A driver must be very familiar with the cities that they're traveling to. In Gold Coast's case, the coverage area ranges from San Diego to Santa Barbara, a distance of more than 200 miles. Local sports arenas include the Staples Center, Nokia Theatre, Dodger Stadium, Angel Stadium of Anaheim, Honda Center and San Diego's PETCO Park, to name a few.
"You can't get lost. You can't use a GPS because the team doesn't want to hear [the noise]," Hartley says. "If you get lost with a pro sports team, first off, you're going to lose the business right away. Second, you're going to be on ESPN, [as] the wayward bus...In my 37 years, obviously, one of my drivers has made a wrong turn."
Hartley notes that anything out of the ordinary that happens gets sensationalized by sports talk channels.
"If you do anything wrong, it's very high profile," he adds. "We never hear the end of it, if a driver takes a freeway and gets stuck in traffic, even if it was the right way yesterday."
Additionally, most teams have a one-page rider with stipulations, including guarantees that drivers will know the routes, won't ask for autographs and will refrain from using cell phones.
"It's very regimented," Hartley says. "Most of the teams request certain drivers. They know them. We've been doing it so long, they have [our drivers'] cell phone numbers."
Potential monetary obstacles for operators new to this type of work include leveraging and competing against substantially low bids.
Some small market teams have started leveraging carriers to take sponsorships.

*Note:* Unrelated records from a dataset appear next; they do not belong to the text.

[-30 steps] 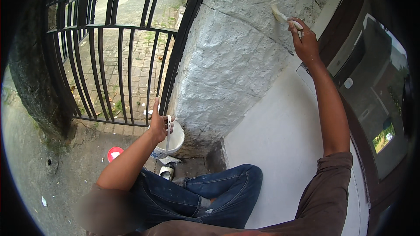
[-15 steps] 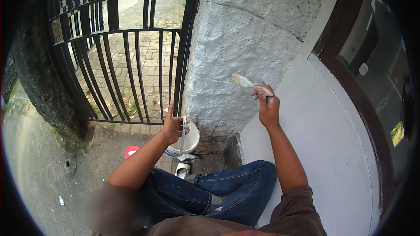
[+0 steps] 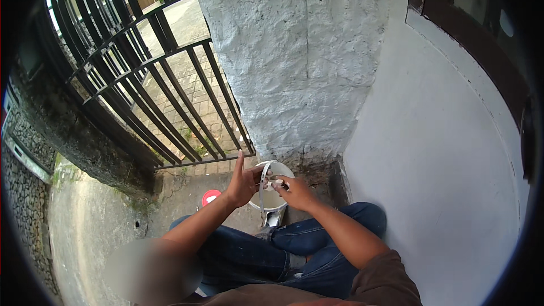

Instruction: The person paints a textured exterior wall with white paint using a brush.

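A white bucket (image 3: 276,201) stands on the ground in front of my crossed legs, at the foot of a rough, white-painted stone wall (image 3: 300,62). My left hand (image 3: 242,186) has its fingers curled round the bucket's pale handle (image 3: 263,195), with one digit pointing up. Over the bucket's mouth, my right hand (image 3: 296,194) grips a paintbrush (image 3: 276,183) with a whitish handle. The brush's bristles are hidden by the hands and the bucket.
A dark metal gate (image 3: 187,102) borders the stone wall on the left. To the right rises a smooth white wall (image 3: 430,164) below a brown frame (image 3: 473,39). A red round lid (image 3: 211,197) lies left of the bucket, and a mossy dark pillar (image 3: 90,147) stands farther left.
My right hand has brought the paintbrush down from the stone wall to the bucket. My left hand keeps hold of the bucket handle. The whole view has shifted and turned.
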Available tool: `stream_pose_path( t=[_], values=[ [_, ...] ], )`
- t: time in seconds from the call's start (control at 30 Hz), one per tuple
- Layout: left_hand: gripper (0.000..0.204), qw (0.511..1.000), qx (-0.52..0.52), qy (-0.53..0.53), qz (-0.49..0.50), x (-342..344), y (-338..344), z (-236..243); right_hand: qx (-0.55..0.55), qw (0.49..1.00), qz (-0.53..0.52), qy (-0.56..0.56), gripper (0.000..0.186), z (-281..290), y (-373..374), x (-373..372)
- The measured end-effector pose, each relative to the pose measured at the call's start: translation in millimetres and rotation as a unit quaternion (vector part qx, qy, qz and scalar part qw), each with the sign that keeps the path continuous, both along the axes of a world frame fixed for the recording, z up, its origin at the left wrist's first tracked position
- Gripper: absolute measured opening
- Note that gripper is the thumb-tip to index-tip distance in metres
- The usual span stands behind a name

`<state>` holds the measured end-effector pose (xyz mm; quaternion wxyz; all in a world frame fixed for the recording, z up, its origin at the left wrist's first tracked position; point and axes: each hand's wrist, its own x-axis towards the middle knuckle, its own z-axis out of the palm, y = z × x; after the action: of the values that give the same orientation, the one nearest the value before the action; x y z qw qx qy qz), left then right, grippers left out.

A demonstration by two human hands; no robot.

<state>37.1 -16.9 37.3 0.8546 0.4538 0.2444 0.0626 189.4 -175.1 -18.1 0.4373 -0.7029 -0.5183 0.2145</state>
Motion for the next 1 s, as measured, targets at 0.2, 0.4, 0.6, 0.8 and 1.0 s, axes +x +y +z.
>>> stream_pose_path(
  t=[0.2,0.4,0.6,0.8,1.0],
  values=[
    [0.129,0.999,-0.035,-0.018,-0.008,6,-22,9,-0.095,0.966,0.024,0.237,0.036,-18,5,6],
    [0.142,0.984,-0.151,-0.094,-0.019,-1,-24,12,-0.113,0.904,0.017,0.412,0.036,-27,11,6],
    [0.144,0.986,-0.123,-0.089,-0.071,-9,-15,0,-0.086,0.818,0.057,0.566,0.025,-9,3,-6],
    [0.144,0.995,-0.078,0.023,-0.049,-8,-3,-3,-0.057,0.816,0.007,0.576,0.031,-26,7,-4],
    [0.138,0.98,0.112,-0.159,-0.036,-2,-25,96,-0.078,0.838,-0.054,0.537,0.036,-62,11,11]
  ],
)
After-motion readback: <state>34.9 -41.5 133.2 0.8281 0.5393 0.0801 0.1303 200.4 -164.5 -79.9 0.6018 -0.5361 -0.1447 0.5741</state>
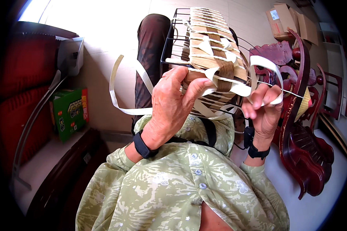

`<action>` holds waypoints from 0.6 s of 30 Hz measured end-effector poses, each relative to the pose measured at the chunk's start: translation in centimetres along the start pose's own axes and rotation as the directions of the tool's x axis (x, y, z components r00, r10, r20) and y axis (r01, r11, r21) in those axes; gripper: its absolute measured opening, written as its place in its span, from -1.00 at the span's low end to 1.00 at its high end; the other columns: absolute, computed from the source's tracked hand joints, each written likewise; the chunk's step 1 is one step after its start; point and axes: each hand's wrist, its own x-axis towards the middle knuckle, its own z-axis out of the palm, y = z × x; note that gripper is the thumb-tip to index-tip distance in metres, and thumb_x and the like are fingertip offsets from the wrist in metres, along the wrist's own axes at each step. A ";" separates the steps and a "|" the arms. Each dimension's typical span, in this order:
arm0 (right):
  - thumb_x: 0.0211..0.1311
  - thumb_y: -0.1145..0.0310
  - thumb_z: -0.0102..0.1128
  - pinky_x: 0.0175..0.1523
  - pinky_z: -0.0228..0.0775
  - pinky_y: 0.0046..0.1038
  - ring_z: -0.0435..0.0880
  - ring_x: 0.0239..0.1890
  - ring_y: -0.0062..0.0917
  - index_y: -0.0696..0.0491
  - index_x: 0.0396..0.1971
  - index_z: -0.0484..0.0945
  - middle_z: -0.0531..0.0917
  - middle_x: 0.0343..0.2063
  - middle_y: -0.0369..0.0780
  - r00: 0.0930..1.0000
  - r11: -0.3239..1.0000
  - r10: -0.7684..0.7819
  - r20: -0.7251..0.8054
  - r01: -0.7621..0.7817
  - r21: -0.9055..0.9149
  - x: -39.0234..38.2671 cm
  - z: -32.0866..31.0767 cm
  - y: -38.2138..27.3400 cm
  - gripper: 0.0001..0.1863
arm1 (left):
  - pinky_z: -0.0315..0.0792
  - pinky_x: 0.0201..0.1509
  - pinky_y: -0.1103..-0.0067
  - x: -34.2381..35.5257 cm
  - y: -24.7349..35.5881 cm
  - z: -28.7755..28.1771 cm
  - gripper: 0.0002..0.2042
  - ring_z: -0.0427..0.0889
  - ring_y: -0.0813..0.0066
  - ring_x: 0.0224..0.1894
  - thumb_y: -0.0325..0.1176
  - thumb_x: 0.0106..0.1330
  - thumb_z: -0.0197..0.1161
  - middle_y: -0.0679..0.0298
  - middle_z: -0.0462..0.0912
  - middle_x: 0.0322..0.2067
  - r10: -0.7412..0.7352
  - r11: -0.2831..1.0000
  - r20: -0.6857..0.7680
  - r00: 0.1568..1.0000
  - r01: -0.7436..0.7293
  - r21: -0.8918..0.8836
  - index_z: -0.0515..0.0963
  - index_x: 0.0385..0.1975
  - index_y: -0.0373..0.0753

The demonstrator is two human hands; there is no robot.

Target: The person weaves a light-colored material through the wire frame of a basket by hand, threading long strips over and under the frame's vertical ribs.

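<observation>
A black wire frame (166, 44) lies across my lap, its panel woven with tan and brown flat bands (208, 29) and wrapped with white cord (206, 20). My left hand (171, 98) is closed on the near left part of this woven panel, thumb and fingertips pinching its edge. My right hand (265, 104) is off the panel's right side, fingers curled on a flat white strip (269, 61) that loops up above them. A thin white cord (289, 91) runs rightward past that hand. Another length of white strip (113, 82) curls loose left of my left hand.
A carved dark red wooden chair (297, 127) stands close on the right. Open cardboard boxes (283, 23) sit at the far right. To the left are a green box (69, 111), a curved metal stand (32, 115) and red cushioned seating (25, 100).
</observation>
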 end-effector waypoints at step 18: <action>0.36 0.34 0.14 -0.49 0.32 -0.49 0.33 -0.68 -0.61 0.20 -0.20 0.45 0.49 -0.63 -0.24 0.902 0.898 -0.391 0.184 0.417 -0.140 -3.3 -4.8 -12.0 -0.78 | 0.44 -0.29 0.60 -0.4 -0.9 -0.1 -0.78 0.53 0.54 -0.43 -0.38 0.25 0.43 0.25 0.63 -0.45 0.006 0.993 -0.012 1.000 -0.007 -0.114 0.53 -0.34 -0.36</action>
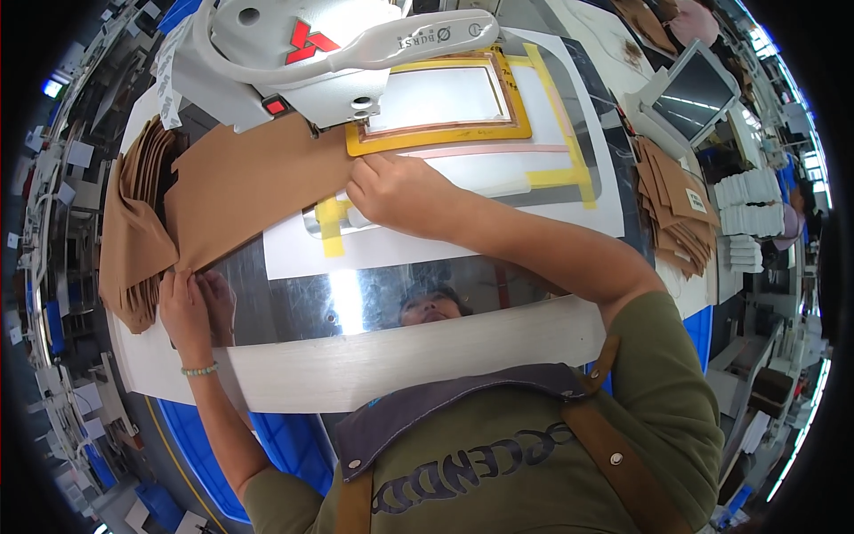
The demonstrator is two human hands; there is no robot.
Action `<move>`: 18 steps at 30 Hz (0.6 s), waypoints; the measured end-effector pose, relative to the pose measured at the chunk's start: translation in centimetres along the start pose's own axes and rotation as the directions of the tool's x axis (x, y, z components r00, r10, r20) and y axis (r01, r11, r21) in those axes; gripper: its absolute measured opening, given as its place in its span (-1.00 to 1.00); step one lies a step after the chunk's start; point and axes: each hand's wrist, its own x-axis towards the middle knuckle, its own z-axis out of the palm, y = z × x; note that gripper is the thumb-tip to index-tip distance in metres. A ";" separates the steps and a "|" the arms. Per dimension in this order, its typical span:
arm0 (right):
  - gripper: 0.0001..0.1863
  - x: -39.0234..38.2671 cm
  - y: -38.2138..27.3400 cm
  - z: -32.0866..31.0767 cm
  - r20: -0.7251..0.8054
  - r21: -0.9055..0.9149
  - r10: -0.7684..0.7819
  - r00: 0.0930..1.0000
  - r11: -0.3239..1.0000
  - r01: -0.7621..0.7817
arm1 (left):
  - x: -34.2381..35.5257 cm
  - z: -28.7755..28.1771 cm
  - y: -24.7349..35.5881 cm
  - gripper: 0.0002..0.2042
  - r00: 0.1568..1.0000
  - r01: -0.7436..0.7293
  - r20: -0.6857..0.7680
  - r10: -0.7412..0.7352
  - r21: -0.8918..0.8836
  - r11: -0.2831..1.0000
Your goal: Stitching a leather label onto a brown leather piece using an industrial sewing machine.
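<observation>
A long brown fabric panel (258, 173) lies slantwise under the white sewing machine head (329, 62). My left hand (185, 307) pinches its near left corner, beside a draped stack of brown fabric pieces (133, 240). At the panel's right end my right hand (391, 191) is closed on the edge, with its fingertips partly hidden. Just beyond that hand is the corner of a yellow rectangular frame (445, 138) with a copper-coloured inner border. The frame rests on a white sheet (302, 258) marked with strips of yellow tape (560, 178).
A shiny metal plate (294, 303) covers the table in front of me and reflects light. To the right stand a tilted screen (689, 93) and a pile of brown pieces (676, 205). Blue bins (205, 454) sit below the table's near edge.
</observation>
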 end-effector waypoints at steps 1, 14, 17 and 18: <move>-0.90 -0.2 -0.1 -0.2 0.061 -0.029 0.015 0.998 0.999 -0.013 | 0.3 0.1 0.1 -0.86 1.000 0.006 0.010 -0.006 -0.006 1.000; -0.93 -2.2 1.0 -1.6 0.169 -0.126 0.138 0.976 0.985 -0.118 | 3.3 0.8 3.0 -0.86 0.997 -0.053 0.046 0.056 -0.076 0.996; -0.95 -3.7 2.3 -3.1 0.215 -0.061 0.162 0.963 0.986 -0.152 | 4.3 1.2 4.2 -0.84 0.990 -0.142 -0.004 0.143 -0.125 0.982; -0.95 -4.5 2.8 -4.1 0.263 -0.052 0.201 0.944 0.980 -0.194 | 4.9 1.5 4.9 -0.84 0.989 -0.146 -0.001 0.147 -0.129 0.981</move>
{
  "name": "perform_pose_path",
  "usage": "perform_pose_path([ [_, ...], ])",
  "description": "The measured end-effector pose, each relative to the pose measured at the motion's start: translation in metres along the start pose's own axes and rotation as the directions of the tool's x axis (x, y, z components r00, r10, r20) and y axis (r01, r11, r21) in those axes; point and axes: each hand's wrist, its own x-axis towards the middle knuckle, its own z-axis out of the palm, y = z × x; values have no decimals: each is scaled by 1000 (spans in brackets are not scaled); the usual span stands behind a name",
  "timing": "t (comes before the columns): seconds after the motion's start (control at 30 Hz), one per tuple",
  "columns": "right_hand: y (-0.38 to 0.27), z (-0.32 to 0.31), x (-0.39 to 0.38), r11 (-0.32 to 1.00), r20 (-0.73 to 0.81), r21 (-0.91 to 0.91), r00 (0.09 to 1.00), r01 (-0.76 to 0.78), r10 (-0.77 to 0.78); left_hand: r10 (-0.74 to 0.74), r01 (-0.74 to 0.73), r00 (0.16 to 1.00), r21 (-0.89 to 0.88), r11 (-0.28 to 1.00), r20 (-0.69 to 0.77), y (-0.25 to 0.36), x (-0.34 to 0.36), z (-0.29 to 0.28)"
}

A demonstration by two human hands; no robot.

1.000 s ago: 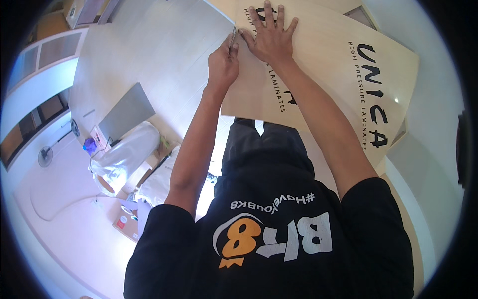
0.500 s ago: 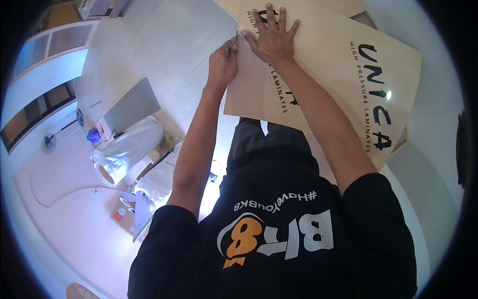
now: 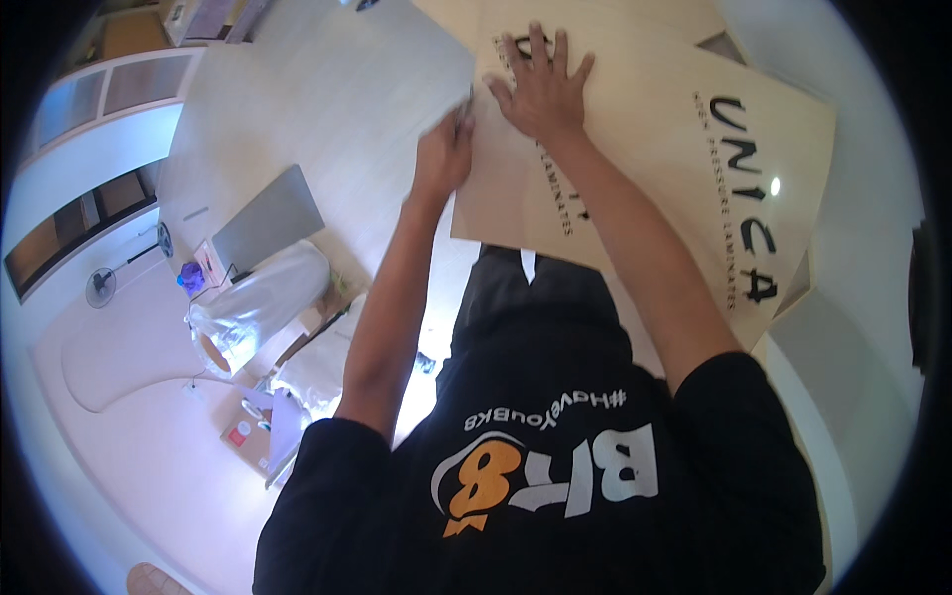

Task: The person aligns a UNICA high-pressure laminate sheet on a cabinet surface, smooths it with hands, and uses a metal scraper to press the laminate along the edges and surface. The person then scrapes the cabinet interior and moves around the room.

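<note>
Head view: left hand (image 3: 443,155) curled round tool (image 3: 467,101); right hand (image 3: 547,97) splayed on sheet (image 3: 650,134)

Printed sheet (image 3: 654,149): smooth, glossy
Shirt (image 3: 545,441): matt cloth
Wrapped roll (image 3: 268,297): shiny, crinkled plastic
Grey panel (image 3: 270,220): smooth, matt

The left hand (image 3: 442,159) is blurred, and its fingers (image 3: 461,131) hide most of the thin tool (image 3: 467,106) they hold, so its kind is unclear. The right hand (image 3: 543,99) and forearm (image 3: 647,236) cover part of the black print (image 3: 557,193) on the pale sheet (image 3: 650,129), which hides the lower part of the dark trousers (image 3: 575,296). The top edge cuts off a small dark object (image 3: 367,4), the bottom edge the black shirt (image 3: 694,526).
</note>
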Motion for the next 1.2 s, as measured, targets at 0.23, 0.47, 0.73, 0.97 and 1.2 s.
perform_pose_path([
  [0.23, -5, -9, 7, 1000, 52, 30, 999, -5, 3, -138, 133, 990, -222, 966, -6, -9, -77, -10],
  [0.47, 16, -24, 54, 999, 49, -49, 999, -15, 17, -63, 34, 991, -223, 974, -122, 15, -5, -17],
  [0.73, 14, -15, -10, 997, 3, 11, 997, -77, 77, -22, 12, 995, -94, 995, -102, 1, -2, -2],
  [0.97, 16, -14, -5, 994, 57, 5, 992, -112, 111, -100, 93, 989, 63, 994, 112, -33, -116, -34],
  [1.2, 16, -9, -11, 998, -107, -3, 992, -64, 63, 61, -61, 998, 7, 998, -15, -14, 7, -3],
])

For example, the L.A. Galaxy soccer team, according to Hartley, doesn't have the budget for advertising that a team like the Dodgers has.
"They're trying to survive in a tough economic world, so they're saying, 'You want to be our bus company, we want you to buy a suite program for four season tickets,'" Hartley explains. "They may be doing $20,000 in transportation in the course of a season and they want you to spend $7,000 on a marketing ad, season box or seats."
Does that type of arrangement cancel out the monetary benefit of the business? According to Hartley, it can.
"Their thinking is that you get the benefit of the advertising promotion with that sponsorship for the business, but it usually doesn't work that way," he explains. "My advertising with the L.A. Galaxy would net me nothing; it would just be an expense against the cost."
However, depending on the operator, that might work in their favor. "Sometimes buying a sponsorship can get you in the door, and then get you connected to where you might be able to take the next step," he adds.
Leveraging also can be a challenge, when dealing with big corporations, such as sports and entertainment company AEG (Anshutz Co.) Entertainment Group — owner of the Nokia Theatre and the Staples Center — that own teams.
"It's changing a little, but AEG leverages every way they can for everything," Hartley says. Specifically, with sports jobs, Gold Coast typically avoids wrapping buses, because the teams don't use them enough to warrant the investment.
"You can't send a [wrapped] Dodger bus to the Anaheim Angels," Hartley says. "If somebody wraps a bus to make it their own, then they've got to pay for it every day. That's not very cost effective."
In addition, college teams, due to recent budget crunches at both state schools and private universities, such as University of California, Los Angeles (UCLA) and California State Polytechnic University are turning to larger operators. "They can't just choose who they want. They take the best bids. It's very competitive," Hartley says. "They're going to underbid and make sure that they're getting the best deal."